Repost: The importance of International Women’s Day

I have been away from my blog for a while! In an attempt to fill the void that has inhabited these pages, I am reposting some of what I’ve written elsewhere over the last few months. In each case I will state where and when the article first appeared.


This first appeared on Yes Scotland’s pages, on 7th March 2014, the week Ailsa McKay died.

International Women’s Day is important. While some see the fight for women’s liberation as won, there is still a long way to go to equality. Women are still paid substantially less. Women have borne the brunt of the cuts being imposed by the Westminster government.
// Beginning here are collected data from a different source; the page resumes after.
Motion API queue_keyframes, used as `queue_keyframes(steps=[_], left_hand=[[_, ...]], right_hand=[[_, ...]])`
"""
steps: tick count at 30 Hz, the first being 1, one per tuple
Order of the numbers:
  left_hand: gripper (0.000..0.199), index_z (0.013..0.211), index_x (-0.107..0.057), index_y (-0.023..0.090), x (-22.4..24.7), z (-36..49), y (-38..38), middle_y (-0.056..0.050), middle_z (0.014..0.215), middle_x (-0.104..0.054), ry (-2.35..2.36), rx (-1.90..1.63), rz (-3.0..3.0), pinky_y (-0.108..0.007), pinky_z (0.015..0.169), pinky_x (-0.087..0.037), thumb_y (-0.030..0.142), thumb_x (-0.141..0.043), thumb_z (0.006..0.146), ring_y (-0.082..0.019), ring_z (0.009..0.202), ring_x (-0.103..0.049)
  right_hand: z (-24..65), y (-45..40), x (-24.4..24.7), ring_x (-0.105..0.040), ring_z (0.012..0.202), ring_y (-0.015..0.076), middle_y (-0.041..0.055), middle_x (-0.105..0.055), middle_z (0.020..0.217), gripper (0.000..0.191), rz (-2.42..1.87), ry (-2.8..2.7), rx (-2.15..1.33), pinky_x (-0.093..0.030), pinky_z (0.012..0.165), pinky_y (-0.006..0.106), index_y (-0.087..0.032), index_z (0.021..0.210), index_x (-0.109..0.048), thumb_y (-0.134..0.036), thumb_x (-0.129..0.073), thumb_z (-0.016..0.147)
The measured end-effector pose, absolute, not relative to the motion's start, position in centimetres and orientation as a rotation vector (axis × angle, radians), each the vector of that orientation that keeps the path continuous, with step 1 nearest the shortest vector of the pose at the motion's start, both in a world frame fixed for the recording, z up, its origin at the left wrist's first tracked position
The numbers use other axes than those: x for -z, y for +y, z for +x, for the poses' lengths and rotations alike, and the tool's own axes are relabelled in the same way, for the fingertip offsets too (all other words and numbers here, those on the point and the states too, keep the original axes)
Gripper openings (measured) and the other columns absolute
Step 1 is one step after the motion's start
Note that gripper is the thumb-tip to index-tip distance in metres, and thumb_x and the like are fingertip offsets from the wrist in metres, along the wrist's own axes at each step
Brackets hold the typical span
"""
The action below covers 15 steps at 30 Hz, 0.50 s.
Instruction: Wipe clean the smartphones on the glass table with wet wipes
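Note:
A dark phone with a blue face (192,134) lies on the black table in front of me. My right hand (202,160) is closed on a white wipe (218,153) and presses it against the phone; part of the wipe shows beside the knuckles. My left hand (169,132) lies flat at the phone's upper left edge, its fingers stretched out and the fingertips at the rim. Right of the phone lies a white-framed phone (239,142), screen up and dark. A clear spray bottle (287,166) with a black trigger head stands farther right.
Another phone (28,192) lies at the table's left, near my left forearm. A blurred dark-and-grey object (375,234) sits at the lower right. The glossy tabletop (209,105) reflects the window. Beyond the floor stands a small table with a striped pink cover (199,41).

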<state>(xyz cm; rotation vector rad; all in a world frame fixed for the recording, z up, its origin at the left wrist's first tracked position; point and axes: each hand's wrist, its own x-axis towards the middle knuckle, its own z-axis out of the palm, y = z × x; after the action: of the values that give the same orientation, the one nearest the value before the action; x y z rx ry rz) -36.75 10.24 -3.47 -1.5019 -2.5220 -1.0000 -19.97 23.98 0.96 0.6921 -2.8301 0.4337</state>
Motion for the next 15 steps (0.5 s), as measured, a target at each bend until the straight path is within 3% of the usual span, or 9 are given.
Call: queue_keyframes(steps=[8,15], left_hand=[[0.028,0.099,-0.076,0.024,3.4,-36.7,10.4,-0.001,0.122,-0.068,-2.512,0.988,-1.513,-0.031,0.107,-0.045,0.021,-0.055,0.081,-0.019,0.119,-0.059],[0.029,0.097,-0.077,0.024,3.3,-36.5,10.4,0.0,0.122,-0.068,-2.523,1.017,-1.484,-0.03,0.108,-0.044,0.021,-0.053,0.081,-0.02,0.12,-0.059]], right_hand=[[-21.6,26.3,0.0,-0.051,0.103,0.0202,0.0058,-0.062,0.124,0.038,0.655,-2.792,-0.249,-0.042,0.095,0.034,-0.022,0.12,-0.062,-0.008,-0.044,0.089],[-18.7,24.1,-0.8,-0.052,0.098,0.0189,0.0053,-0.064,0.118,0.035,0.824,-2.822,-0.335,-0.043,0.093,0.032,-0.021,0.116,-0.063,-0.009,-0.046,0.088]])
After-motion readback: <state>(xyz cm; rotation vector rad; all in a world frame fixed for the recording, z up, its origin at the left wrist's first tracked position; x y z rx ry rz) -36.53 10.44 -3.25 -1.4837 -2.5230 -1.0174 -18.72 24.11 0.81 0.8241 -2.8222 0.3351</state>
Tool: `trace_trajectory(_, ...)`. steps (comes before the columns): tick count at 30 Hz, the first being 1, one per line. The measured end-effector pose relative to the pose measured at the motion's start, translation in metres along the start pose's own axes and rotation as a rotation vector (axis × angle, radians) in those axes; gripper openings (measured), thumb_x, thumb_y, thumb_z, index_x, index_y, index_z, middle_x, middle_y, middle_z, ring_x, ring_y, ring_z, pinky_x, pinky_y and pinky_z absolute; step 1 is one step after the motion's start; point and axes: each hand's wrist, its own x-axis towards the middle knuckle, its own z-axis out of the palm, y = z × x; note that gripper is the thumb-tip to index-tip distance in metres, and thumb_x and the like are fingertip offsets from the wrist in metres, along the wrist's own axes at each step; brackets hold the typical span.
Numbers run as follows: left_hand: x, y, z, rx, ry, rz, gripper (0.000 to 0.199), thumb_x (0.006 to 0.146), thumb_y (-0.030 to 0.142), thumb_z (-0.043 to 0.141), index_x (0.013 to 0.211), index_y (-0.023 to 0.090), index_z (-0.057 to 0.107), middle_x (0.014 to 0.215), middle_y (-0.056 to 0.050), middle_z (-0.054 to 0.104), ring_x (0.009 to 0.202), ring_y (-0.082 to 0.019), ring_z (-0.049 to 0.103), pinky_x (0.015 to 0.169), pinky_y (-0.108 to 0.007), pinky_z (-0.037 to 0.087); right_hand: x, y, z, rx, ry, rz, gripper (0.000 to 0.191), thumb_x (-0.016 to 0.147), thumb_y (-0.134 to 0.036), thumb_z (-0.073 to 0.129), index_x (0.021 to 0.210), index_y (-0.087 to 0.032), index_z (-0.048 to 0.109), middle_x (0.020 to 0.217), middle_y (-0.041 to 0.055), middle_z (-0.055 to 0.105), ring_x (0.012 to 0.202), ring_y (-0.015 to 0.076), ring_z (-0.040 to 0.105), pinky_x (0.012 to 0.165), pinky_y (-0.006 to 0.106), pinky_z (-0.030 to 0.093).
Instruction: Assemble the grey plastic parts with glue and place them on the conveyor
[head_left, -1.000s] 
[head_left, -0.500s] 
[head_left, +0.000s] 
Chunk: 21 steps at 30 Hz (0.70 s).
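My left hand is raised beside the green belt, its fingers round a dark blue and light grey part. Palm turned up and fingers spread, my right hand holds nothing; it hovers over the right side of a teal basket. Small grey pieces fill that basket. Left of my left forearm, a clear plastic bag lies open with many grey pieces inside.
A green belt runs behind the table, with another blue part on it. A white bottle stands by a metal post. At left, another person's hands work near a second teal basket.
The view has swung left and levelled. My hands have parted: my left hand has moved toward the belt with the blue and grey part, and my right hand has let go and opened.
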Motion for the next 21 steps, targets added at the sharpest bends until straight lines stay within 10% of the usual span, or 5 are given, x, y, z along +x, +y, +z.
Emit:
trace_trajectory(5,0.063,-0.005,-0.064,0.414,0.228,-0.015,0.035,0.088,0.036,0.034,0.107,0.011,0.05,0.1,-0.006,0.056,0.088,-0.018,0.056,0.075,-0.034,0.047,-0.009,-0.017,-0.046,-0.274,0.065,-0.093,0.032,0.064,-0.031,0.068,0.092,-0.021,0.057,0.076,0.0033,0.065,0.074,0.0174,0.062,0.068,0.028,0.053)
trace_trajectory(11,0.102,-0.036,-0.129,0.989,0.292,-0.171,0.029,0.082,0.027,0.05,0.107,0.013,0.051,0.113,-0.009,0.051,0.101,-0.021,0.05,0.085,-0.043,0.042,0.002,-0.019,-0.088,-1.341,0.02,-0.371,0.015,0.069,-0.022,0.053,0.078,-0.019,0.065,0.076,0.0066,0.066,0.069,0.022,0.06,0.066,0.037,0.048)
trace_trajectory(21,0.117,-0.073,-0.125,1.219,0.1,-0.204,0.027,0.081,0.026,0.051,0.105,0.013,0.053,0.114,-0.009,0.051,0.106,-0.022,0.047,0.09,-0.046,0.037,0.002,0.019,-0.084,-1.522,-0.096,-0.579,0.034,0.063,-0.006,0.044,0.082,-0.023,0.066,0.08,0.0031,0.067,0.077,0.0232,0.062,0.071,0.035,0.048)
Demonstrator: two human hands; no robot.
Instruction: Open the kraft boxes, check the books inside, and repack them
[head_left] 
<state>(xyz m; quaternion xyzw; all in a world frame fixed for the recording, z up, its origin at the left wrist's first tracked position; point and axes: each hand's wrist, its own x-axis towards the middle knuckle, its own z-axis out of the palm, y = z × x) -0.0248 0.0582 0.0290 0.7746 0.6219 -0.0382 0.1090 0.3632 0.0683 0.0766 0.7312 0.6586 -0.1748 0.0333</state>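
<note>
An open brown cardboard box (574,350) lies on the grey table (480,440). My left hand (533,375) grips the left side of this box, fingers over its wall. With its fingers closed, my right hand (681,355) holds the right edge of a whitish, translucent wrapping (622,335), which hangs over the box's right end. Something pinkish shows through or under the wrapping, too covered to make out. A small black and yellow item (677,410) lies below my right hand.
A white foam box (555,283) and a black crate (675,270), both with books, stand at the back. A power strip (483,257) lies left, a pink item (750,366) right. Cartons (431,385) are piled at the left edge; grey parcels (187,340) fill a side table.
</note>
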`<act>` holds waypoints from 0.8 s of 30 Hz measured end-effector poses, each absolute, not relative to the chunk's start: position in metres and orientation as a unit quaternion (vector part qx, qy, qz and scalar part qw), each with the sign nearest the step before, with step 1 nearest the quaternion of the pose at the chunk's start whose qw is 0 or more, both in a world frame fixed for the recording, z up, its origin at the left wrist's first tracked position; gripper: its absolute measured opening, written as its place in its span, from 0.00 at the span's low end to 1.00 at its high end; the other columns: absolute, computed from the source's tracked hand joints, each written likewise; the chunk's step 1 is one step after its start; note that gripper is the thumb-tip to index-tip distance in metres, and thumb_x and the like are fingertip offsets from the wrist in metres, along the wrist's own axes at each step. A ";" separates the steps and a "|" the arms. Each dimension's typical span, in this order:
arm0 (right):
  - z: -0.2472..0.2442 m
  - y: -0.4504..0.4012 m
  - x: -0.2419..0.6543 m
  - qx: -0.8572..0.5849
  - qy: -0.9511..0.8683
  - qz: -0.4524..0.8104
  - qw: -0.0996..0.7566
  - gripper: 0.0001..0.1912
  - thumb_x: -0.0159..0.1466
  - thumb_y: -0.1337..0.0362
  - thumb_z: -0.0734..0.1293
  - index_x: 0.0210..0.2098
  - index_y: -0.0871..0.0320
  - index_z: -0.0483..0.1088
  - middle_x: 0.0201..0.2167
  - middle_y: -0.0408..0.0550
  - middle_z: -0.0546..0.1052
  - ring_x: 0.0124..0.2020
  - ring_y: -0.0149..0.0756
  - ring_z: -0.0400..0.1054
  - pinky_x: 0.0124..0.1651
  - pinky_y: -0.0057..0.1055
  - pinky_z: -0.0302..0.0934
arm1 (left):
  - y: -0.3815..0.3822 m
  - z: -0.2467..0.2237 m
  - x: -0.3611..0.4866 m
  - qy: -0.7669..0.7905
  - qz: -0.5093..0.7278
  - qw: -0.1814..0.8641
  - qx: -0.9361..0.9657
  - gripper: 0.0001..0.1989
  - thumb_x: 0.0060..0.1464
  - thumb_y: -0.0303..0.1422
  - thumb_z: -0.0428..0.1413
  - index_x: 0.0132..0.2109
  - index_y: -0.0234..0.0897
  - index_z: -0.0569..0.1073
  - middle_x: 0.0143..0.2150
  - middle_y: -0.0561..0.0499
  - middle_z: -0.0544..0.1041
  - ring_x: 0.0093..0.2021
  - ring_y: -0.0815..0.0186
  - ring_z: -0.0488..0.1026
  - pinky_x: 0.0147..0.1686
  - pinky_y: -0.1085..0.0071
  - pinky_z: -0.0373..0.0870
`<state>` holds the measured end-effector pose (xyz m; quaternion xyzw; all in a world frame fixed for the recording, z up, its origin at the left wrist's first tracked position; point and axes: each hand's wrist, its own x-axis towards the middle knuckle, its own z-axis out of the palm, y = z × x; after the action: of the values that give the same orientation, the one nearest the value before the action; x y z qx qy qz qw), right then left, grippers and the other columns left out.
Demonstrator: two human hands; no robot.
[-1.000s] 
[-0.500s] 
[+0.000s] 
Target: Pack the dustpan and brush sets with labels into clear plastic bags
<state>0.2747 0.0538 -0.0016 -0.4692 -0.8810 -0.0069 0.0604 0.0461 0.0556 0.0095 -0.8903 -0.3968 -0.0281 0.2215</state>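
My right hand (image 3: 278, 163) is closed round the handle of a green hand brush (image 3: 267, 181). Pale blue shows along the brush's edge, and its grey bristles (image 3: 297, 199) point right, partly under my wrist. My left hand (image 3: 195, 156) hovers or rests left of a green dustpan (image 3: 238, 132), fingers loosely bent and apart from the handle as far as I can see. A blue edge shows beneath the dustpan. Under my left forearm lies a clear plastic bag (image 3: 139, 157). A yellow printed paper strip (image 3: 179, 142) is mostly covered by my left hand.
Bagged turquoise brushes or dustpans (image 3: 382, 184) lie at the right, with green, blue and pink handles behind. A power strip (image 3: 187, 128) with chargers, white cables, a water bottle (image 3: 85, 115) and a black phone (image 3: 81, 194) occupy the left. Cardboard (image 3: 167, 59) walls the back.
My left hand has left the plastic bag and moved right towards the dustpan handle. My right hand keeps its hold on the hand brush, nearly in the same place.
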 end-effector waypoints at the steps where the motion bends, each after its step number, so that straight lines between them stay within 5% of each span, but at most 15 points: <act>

Women’s work is treated as economically unimportant and unworthy of reward. And women still face blame when they are attacked.

I am indebted to the work of Professor Ailsa McKay (pictured), who died this week. AilsaHer work on gender budgeting and Citizens’ Basic Income has been instrumental in making economics a feminist issue. Her work on child care has become a vital part of the Scotland we all want to see.

For me changing the perception of women’s contribution to society and the economy is one of the most important things we can do in the new Scotland. We must not fall into the trap of seeing women’s role as being merely that of caring and domestic work. But we must recognise that this is the reality of many women’s lives, and acknowledge this in government funding and policy. And doing this successfully will help to reduce the gendered nature of work. It will encourage men to take on domestic work.

I believe the best way to do this is to introduce a Citizen’s Basic Income (CI). This was an initiative that Ailsa worked to develop and promote. It is a universal income paid to all citizens, allowing a decent quality of life. It will guarantee an income for women who look after children and reduce dependence on work. Citizen’s income would provide Scotland with a lever to end poverty, by removing the benefits trap. The security offered by Citizen’s Income will make it easier to move into work and avoid losing benefits.

Those of us influenced by Ailsa owe it to her to make this vision real. Independence offers us the opportunity to do that.

While there has been much progress in women’s quality of life in Scotland, the great recession has seen women bear the brunt of the government’s economic restructuring. This reflects a belief that women’s contribution is less significant than that of men. Money has been cut from child benefit while the highest rate of tax (overwhelmingly paid by men) has been reduced.

A report produced by a range of women’s organisations points to the clear gender impact of the UK government’s austerity agenda. Cuts imposed by the Westminster government to services like Sure Start, reduced funding for services dealing with violence against women, legal aid for women subjected to violence and discrimination, inadequate healthcare support – with cuts to disability and other benefits all have had a disproportionate impact on women. The UK Government appears to believe that manufacturing, finance and construction are more important than caring. This is simply not the case, and we must reverse it. That is difficult when only 4 of 20 of David Cameron’s Cabinet members are women.

There is little thought given to the gender impact of cuts. We must ensure that services used by women in the new Scotland enjoy the same esteem as others. It is simply not the case that caring is less important than the monetised economy. Had we focused more on caring and less on speculation it’s doubtful the economy would have crashed.

With a Citizen’s Income, a change in the perception of women’s work and a move away from Westminster-imposed austerity we can create a better Scotland for women. And a better Scotland for women will be a better Scotland for everyone.